Energy Reports (Nov 2022)
A Novel Improved Crow Search Algorithm to alleviate congestion in power system transmission lines
Abstract
Congestion management is one of the most critical issues in the operation of deregulated power systems. This research work proposes a Congestion Management (CM) approach considering the optimal real power rescheduling of power system generators. The Generator Sensitivity Factors (GSF) have been considered to select the most sensitive generators that would participate in CM. An Improved Crow Search Algorithm (ICSA) has been formulated to minimize the congestion cost.
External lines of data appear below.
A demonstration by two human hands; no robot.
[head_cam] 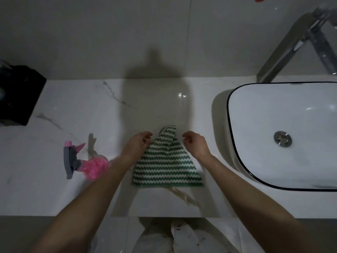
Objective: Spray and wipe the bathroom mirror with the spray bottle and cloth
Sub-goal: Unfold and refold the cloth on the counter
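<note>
Striped cloth [166,161] flat on the counter [73,110], far corner folded over; left hand [138,145] and right hand [195,145] at its far corners, fingers loosely curled, grip released (holding nothing); best pinched at both corners together; spray bottle [85,163] lying left, near the left forearm.

Both forearms bare, no sleeves; left hand [137,146], right hand [195,145] ungloved; pale garment below
</note>
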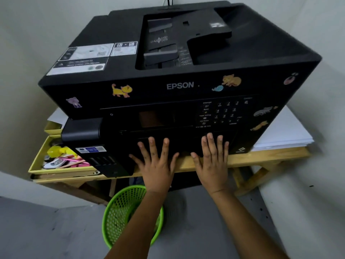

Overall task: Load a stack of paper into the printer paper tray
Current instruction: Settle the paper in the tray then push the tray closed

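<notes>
In the head view, a bulky black plastic printer (179,71) dotted with cat stickers fills the upper and middle frame, sitting on a pale wooden table (270,156). Low at centre, the person's left hand (155,161) and right hand (211,157) lie flat, fingers spread apart and gripping nothing, palms pressed on the dark front panel of the paper tray (183,144); I would guess they are placed side by side so the drawer moves evenly, though whether it is being pushed shut or about to be pulled I cannot tell. The tray looks closed, its inside hidden. A thick white stack of paper sheets (283,135) rests on the table at middle right, just beside the printer. At lower left of the printer sits a yellow box of stationery (37,165), and a green mesh wastebasket (121,212) stands on the floor, bottom centre.
</notes>
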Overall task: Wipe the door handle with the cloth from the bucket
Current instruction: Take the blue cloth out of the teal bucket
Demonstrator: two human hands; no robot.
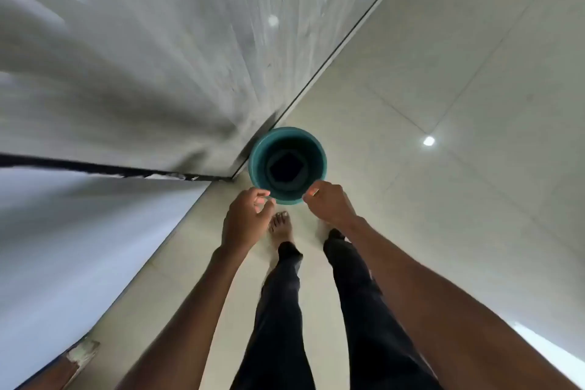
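Observation:
A teal bucket (256,165) stands on the tiled floor, right against the corner of a grey wall. A dark folded cloth (286,169) lies at its bottom. My left hand (248,218) hovers just short of the near rim with its fingers loosely curled, apart and holding nothing. My right hand (327,204) is at the near right rim with curled fingers, thumb and forefinger against the edge. Whether it grips the rim is unclear. No door handle is in view.
A blurred grey wall (142,73) fills the upper left. A pale panel (63,247) runs along the lower left. Light floor tiles (459,104) spread to the right. My bare feet (280,226) and dark trouser legs stand just behind the bucket.

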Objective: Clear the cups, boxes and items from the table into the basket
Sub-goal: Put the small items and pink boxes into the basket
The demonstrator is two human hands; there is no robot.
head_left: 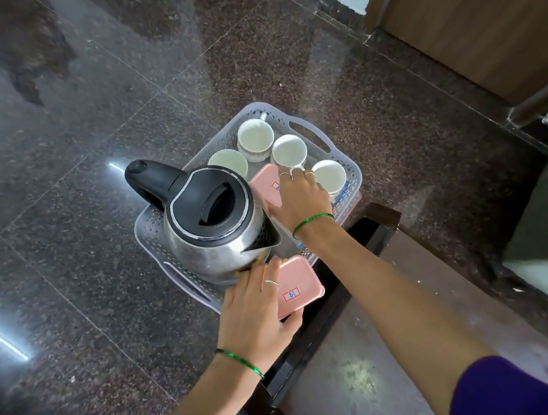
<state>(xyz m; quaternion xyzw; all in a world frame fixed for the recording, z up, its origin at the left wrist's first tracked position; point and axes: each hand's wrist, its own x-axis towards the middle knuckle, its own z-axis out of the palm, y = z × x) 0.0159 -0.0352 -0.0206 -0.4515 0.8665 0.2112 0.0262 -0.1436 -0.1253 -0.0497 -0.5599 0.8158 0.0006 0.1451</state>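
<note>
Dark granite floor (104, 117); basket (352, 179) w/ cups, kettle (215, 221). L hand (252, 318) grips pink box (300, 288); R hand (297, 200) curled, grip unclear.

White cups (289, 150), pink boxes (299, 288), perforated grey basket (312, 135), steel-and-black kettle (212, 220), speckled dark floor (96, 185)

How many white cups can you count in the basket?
4. One cup at the far left, one beside it, one at the far right, one just behind the kettle. The kettle may hide others.
</note>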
The stages of exploration and exploitation of the Crow Search Algorithm (CSA) have been modified with the incorporation of the dynamic awareness probability and Lévy flight approach for the formulation of ICSA in CM. The CM cost optimization problem was validated using the standard 39-bus new England system and the IEEE-118 bus system. A comparison analysis with other optimization techniques has also been carried over to further assess the performance of the proposed ICSA approach. The obtained results showed that the congestion cost achieved with ICSA has been reduced by 1.84%, 4.01%, 6.25%, when compared to the Differential Evolution (DE) Algorithm, Grey Wolf Optimization (GWO), and Crow Search Algorithm (CSA), respectively, for the 39-bus system. For the IEEE 118-bus system, the application of ICSA has curtailed the congestion cost by 2.50%, 8.55%, and 12.50%, when compared to the congestion cost achieved with DE, GWO, and CSA, correspondingly. It is observed that the performance of ICSA for CM cost has superseded the other approaches adopted for CM.